La promenade comme les bancs des spectateurs, le ciel, une estrade. Il est des heures que l’on veut vivre tout en les accélérant. Cette anticipation qui tend le corps vers le ciel. Sur la promenade de la station balnéaire, quatre jeunes femmes venues admirer le soleil couchant, frissonnent. Leurs silhouettes frêles noyées dans des couches de vêtures. Leurs épaules couvertes par des châles blanchis par le sel. Le vent a bien dégagé les nuages, repliés sur les côtés, des rideaux de ciel. D’ici, la vue est impeccable. C’est la nuit qui s’annonce. Le temps a été lavé avec soin. Les couleurs d’une palette de couchant. Le soleil poursuit sa course. L’accélération finale serre quelque chose, toute la salle est en attente, les couverts reposés. Les tâches de soleil dans les yeux se mêlent aux ombres grandissantes. Et le voilà qu’il surgit, cet éclat de vert, comme le cul d’une bouteille que l’on renverse au soleil. Une poignée de secondes. Le soleil a disparu, mais le feu est entré dans la salle.
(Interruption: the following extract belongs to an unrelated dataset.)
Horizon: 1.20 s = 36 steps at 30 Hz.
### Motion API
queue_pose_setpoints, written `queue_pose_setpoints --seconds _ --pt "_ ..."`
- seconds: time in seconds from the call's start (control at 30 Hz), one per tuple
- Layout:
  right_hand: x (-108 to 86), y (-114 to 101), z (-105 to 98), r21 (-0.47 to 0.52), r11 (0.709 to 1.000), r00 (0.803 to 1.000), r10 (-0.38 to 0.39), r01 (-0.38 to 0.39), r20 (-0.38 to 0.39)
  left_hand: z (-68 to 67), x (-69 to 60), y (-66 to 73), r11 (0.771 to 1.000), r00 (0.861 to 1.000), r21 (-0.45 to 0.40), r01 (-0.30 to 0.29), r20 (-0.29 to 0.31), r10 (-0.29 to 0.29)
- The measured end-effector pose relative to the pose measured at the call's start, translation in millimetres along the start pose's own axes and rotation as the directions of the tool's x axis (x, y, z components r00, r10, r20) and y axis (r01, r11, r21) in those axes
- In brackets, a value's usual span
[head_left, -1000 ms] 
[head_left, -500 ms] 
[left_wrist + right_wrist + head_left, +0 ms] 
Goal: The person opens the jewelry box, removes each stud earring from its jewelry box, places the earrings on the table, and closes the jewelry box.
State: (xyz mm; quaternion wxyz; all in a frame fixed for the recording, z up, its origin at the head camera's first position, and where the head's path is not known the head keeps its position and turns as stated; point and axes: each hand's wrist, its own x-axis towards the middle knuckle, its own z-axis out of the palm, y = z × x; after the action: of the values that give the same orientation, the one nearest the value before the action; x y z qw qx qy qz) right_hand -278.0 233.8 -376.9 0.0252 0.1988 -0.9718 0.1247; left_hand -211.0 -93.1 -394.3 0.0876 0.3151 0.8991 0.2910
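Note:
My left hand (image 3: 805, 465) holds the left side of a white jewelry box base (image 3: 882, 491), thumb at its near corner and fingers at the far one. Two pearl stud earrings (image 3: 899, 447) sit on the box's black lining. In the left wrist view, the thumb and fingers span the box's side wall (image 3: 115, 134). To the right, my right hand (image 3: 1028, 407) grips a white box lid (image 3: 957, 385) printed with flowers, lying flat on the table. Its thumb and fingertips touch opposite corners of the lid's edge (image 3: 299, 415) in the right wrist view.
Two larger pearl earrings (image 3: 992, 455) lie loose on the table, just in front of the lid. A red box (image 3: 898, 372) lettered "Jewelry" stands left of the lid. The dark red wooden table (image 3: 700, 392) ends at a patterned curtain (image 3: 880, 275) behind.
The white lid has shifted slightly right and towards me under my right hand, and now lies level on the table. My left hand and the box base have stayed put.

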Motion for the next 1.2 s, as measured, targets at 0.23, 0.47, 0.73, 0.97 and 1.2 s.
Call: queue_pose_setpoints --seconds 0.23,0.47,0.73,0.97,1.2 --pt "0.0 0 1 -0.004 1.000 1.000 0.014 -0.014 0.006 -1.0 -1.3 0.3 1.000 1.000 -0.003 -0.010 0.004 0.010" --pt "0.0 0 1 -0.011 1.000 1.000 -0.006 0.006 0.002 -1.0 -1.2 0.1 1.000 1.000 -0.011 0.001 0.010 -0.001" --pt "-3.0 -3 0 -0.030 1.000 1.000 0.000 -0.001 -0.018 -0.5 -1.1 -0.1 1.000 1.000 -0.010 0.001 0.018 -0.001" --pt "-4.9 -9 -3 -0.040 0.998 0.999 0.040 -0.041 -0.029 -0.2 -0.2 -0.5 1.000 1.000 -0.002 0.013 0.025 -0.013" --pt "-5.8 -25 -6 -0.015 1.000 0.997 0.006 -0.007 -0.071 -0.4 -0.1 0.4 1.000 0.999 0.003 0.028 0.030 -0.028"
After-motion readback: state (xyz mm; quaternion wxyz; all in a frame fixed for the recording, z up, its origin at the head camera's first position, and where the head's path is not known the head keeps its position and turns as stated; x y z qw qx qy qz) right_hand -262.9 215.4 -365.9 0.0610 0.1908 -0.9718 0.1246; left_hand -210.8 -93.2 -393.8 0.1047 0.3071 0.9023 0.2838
Le photométéore attendu, pas ce soir, il y a trop de brume. C’est presque un soulagement que d’apercevoir ce ciel de pluie, avec ces teintes d’eau et ces nuages familiers, qui s’emmêlent sur la toile du ciel. Les miracles lumineux auront lieu à d’autres occasions, trop en voir serait un luxe que l’on se refuse. Le doux rythme des dîners comme des vagues, sans surprises, jamais pareilles, mais tissées en une impression semblable. Parfois jeter un œil vers la mer. Comme pour s’assurer de sa présence. Le ciel gris, bleu, rose, violet, et toutes les nuances entre ces couleurs. Très vite tout vire à l’anthracite. Les lampadaires attirent quelques insectes. Seul le bruit des vagues laisse deviner la mer. L’horizon est une nuit, ensemble infini. Lumières tamisées faussent l’obscurité. En réalité, les yeux restent dominés par la lumière. Les regards ne s’y habituent que lorsqu’ils dessinent des figures connues, depuis les étoiles jusqu’aux recoins les plus sombres, des lignes sont tracées dans le silence.
J’ai beaucoup aimé. Les couleurs. Les atmosphères. Les glissements.
Ravie ! Cette idée de glissements me plaît bien.